Task instructions.
Among the lines of the data, copy those that hold "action".

Material shown.
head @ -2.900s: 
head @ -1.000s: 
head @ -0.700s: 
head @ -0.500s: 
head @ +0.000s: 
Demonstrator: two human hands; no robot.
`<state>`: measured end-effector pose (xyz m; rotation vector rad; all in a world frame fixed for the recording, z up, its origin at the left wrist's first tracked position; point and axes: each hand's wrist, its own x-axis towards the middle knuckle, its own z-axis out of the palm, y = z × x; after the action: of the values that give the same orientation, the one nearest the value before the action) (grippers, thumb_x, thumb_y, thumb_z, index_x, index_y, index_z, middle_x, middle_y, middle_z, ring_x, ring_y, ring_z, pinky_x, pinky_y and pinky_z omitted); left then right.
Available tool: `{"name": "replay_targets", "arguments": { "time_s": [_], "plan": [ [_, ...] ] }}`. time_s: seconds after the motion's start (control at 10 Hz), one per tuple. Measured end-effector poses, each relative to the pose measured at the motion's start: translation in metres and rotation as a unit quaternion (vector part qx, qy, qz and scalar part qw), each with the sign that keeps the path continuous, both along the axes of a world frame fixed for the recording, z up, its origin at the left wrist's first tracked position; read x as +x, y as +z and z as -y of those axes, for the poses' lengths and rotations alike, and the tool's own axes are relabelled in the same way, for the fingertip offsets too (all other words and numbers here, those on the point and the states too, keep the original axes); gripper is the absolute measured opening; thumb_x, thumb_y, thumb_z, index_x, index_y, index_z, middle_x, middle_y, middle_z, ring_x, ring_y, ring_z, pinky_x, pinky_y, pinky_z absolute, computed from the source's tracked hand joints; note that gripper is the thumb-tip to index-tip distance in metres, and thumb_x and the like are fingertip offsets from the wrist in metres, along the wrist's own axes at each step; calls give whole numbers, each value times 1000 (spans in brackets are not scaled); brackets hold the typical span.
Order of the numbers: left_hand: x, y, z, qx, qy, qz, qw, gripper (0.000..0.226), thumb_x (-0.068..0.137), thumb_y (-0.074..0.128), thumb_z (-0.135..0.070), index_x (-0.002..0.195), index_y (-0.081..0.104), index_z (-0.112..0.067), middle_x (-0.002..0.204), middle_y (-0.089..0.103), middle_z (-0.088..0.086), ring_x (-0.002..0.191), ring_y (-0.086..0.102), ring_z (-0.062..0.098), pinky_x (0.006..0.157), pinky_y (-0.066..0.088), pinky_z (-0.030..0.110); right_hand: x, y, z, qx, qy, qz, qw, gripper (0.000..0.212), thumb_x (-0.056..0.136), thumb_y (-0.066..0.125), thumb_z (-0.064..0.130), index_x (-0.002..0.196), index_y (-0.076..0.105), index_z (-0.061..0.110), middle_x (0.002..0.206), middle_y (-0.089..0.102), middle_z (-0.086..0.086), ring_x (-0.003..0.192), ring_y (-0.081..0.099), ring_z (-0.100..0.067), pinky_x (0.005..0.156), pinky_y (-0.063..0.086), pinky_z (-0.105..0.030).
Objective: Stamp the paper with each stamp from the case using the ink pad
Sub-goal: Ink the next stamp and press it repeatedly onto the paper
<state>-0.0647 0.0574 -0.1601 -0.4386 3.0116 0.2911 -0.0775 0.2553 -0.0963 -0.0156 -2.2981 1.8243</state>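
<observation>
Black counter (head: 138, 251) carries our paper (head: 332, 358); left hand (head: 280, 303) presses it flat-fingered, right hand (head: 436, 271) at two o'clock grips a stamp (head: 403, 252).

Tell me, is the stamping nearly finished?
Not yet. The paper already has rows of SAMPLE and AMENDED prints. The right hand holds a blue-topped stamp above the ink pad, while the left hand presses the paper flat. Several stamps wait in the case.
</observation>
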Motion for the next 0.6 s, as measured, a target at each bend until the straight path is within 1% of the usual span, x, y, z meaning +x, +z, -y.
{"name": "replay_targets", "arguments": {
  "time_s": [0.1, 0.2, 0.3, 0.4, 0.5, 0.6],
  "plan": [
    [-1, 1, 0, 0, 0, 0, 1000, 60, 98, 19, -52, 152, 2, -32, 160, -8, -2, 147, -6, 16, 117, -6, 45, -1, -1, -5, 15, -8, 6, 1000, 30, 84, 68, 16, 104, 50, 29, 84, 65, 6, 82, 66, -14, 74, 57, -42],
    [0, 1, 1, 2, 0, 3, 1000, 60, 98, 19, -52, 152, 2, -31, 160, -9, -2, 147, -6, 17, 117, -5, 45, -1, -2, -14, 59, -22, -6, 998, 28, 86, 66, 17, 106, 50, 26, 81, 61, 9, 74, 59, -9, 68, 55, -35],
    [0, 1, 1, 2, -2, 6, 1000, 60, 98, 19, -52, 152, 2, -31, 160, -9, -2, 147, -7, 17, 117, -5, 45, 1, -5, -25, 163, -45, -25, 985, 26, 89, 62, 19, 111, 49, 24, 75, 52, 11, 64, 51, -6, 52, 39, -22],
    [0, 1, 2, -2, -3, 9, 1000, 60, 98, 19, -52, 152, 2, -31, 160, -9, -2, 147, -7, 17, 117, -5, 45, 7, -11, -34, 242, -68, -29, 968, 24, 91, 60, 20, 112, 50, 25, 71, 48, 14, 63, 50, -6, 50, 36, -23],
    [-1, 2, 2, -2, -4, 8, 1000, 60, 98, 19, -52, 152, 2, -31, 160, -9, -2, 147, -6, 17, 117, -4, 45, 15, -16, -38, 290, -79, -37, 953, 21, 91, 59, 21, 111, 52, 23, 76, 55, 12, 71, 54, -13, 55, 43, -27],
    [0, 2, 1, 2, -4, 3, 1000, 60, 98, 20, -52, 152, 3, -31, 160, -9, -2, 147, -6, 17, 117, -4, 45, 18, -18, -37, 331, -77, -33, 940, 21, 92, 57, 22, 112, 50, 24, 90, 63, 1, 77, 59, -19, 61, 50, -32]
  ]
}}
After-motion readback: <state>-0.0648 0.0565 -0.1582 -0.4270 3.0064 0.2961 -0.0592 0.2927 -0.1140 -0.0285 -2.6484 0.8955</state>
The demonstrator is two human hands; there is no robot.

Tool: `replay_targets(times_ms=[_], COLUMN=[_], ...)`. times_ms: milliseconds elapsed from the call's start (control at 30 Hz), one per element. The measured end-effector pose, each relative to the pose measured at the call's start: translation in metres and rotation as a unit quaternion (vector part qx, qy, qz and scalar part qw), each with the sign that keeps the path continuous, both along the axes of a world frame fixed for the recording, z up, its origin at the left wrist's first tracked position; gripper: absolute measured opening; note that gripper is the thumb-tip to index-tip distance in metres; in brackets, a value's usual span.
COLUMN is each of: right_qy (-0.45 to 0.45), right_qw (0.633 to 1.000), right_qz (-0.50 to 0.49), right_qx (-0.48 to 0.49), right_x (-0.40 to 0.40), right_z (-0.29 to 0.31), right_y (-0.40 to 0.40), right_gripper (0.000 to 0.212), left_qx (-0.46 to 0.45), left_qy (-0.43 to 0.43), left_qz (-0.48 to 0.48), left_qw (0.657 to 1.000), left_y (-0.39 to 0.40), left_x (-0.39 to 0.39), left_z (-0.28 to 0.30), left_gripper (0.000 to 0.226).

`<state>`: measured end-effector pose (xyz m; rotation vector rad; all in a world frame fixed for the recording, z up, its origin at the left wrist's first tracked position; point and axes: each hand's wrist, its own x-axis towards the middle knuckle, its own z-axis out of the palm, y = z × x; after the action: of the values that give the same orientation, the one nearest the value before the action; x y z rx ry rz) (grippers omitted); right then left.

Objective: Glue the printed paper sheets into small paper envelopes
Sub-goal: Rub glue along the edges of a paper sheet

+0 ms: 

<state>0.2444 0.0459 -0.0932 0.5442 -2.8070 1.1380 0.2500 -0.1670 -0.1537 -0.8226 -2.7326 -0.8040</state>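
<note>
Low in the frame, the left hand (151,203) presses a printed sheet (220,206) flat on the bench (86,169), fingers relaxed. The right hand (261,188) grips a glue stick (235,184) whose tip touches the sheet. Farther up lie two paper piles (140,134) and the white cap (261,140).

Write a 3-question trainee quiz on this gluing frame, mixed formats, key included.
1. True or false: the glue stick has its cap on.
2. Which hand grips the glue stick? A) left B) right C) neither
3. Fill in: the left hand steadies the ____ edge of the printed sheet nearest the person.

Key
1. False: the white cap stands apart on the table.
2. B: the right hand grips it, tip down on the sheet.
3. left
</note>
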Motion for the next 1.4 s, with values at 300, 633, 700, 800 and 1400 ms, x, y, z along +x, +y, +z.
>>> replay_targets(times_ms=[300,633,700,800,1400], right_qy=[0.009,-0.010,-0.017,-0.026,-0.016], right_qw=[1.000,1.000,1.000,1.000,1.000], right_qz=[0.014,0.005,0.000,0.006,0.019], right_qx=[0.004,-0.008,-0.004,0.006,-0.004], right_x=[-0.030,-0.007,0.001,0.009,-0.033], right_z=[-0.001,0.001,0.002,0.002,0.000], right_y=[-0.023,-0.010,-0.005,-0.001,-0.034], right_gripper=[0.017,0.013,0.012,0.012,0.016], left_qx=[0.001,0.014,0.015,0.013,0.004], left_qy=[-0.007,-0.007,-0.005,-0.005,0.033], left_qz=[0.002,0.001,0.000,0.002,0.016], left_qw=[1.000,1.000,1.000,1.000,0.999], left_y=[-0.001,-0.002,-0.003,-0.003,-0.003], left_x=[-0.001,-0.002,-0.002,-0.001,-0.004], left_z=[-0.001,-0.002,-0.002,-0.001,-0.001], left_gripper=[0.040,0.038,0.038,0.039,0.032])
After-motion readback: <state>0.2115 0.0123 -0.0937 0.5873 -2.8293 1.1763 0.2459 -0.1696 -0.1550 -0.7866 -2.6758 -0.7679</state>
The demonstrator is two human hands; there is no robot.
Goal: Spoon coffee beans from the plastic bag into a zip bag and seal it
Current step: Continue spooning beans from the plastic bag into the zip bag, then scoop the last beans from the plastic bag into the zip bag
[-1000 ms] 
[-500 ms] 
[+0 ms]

Output below.
`<state>`: measured end-effector pose (xyz m; rotation vector rad; all in a world frame fixed for the recording, z up, its origin at the left wrist's first tracked position; point and axes: each hand's wrist, its own x-axis towards the middle knuckle, its own z-axis out of the palm, y = z × x; after the action: of the values that give the same orientation, the one nearest the value before the action) (grippers, thumb_x, thumb_y, thumb_z, index_x, index_y, index_z, middle_x, middle_y, middle_z, ring_x, ring_y, ring_z, pinky_x, pinky_y and pinky_z omitted); left then right.
`<state>`: measured end-effector pose (xyz m; rotation vector rad; all in a world frame fixed for the recording, z up, its origin at the left wrist's first tracked position; point and axes: each hand's wrist, its own x-axis towards the middle knuckle, its own z-axis out of the palm, y = z × x; after the action: of the values that give the same orientation, the one nearest the value before the action; x y z rx ry rz) (grippers omitted); right then left.

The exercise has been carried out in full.